▸ **PROBLEM DETAILS**
Lines from the opening of the material through the line containing "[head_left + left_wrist" must be duplicated word for word. Pictures are not.

□ □ □ □ □ □ □

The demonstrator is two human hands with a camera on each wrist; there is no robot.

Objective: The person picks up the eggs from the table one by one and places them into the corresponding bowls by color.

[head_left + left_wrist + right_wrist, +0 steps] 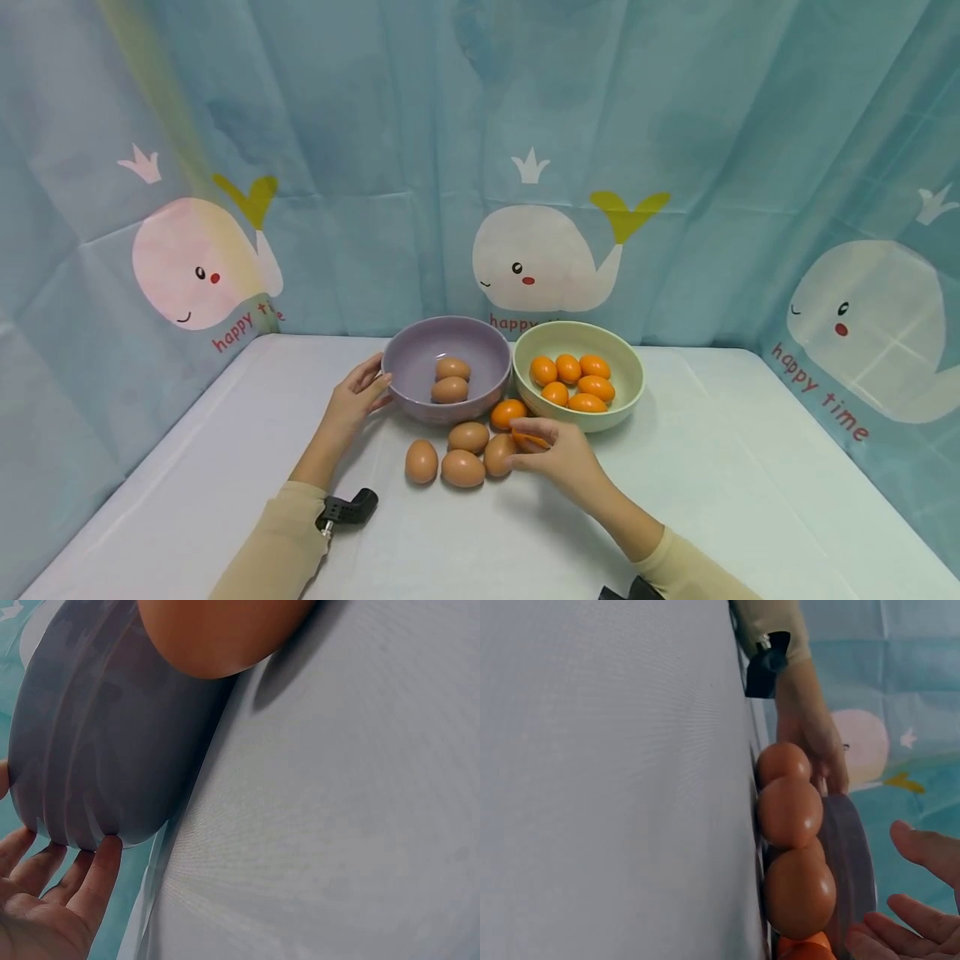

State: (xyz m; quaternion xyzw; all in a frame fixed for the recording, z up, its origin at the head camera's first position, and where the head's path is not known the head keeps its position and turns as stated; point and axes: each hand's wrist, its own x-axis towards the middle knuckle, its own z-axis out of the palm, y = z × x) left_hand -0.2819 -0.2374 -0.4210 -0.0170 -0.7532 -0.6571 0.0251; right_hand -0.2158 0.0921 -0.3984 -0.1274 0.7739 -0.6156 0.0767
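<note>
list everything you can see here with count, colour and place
table: 1, white, beneath the bowls
purple bowl: 1, purple, left of the other bowl
green bowl: 1, pale green, right of the purple one
eggs: 6, brown, two in the purple bowl, four on the table
fruits: 8 visible, orange, six in the green bowl, two on the table
curtain: count unclear, blue, behind and at both sides
whale prints: 3, pale, on the curtain
left hand: 1, touching the purple bowl
right hand: 1, over a table fruit
sleeves: 2, beige, on the forearms
wrist devices: 2, black, at the sleeves
</note>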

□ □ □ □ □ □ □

▸ **RESPONSE AREA**
The demonstrator is two human hands with a camera on each wrist; there is no robot.

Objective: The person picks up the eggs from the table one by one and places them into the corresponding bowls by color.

[head_left + left_wrist + right_wrist, +0 steps] 

With that, the exercise is finished.